Every three months may be sufficient for a not-so-active dog. Always use a gentle, not harsh shampoo, and don’t overdo the bathing either, as this can backfire by depleting necessary oils, causing dry skin and odor. Doggie wipes are another excellent idea for wiping dirt off when time is short, or you don’t want to bathe them in excess.
Springer spaniels are prone to seborrhea, which causes scaly, yellow, or brown patches. In this case, your dog would require a medicated shampoo, especially for seborrhea.
Keeping your dog’s coat a bit shorter by having them regularly clipped will also help keep their appearance neat and eliminate areas to trap dirt.
If this issue comes about and causes a bad smell. Either your dog’s groomer or veterinarian can express the glands.
Keep your dog’s ears clean by cleansing regularly. You can buy ear wipes made especially for a dog’s sensitive ears or purchase an ear solution approved by veterinarians. Follow the instructions and use cotton balls or gauze. Never use Q tips in your dog’s ears. The springer spaniel is more prone to ear infections because of their long ears, so keep an eye, or should I say nose, out for any unusual smells.
Dental care should begin early, ideally when your pup is young. This will familiarize them with this routine. Regular brushing, dental treats, and toys will keep tartar and plaque from building up and save you money in the long run. Professional cleaning by your veterinarian can be quite costly, and poor dental hygiene can lead to other health problems down the road.

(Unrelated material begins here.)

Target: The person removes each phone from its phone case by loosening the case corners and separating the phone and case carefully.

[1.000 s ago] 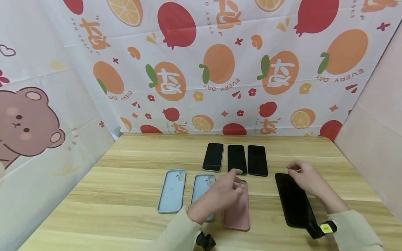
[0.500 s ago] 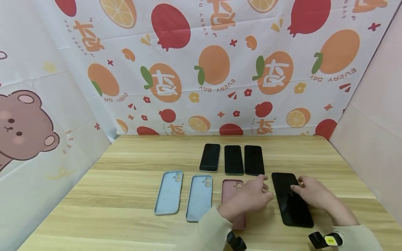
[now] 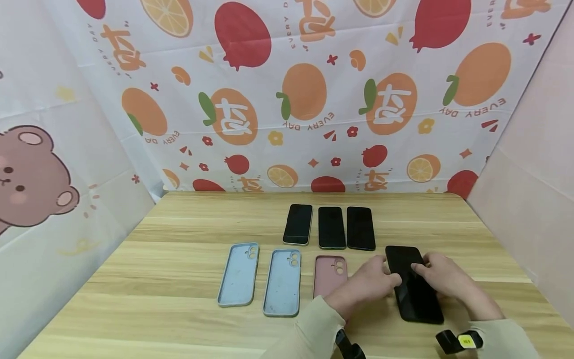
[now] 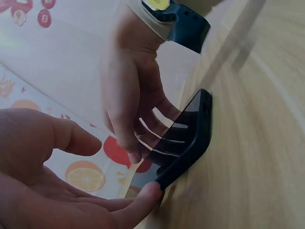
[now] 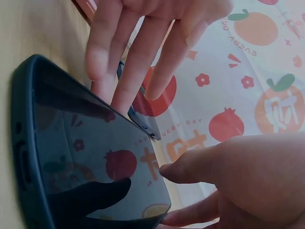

Check out any skin issues right away to nip them in the bud before your spaniel has a full-blown problem. You may need various shampoos, ointments, or medications from the veterinarian, so things don’t get out of hand. Dogs can suffer from seasonal as well as food allergies, just like us humans.
Lastly, a proper diet can eliminate undesirable odors. Choose a high-quality dog food with no fillers. If you are unsure since there is such a wide variety of foods to choose from, speak with your veterinarian. Food that doesn’t agree with your spaniel can cause a whole host of problems that can create many bad smells. Disagreeable food can cause rashes, flatulence, and bad breath.
Yes, springer spaniels can and sometimes do smell, but don’t give up. They are just too cute to throw in the towel. Many of the suggestions above will help. Until then, light a fragrant candle and cuddle up with your best bud!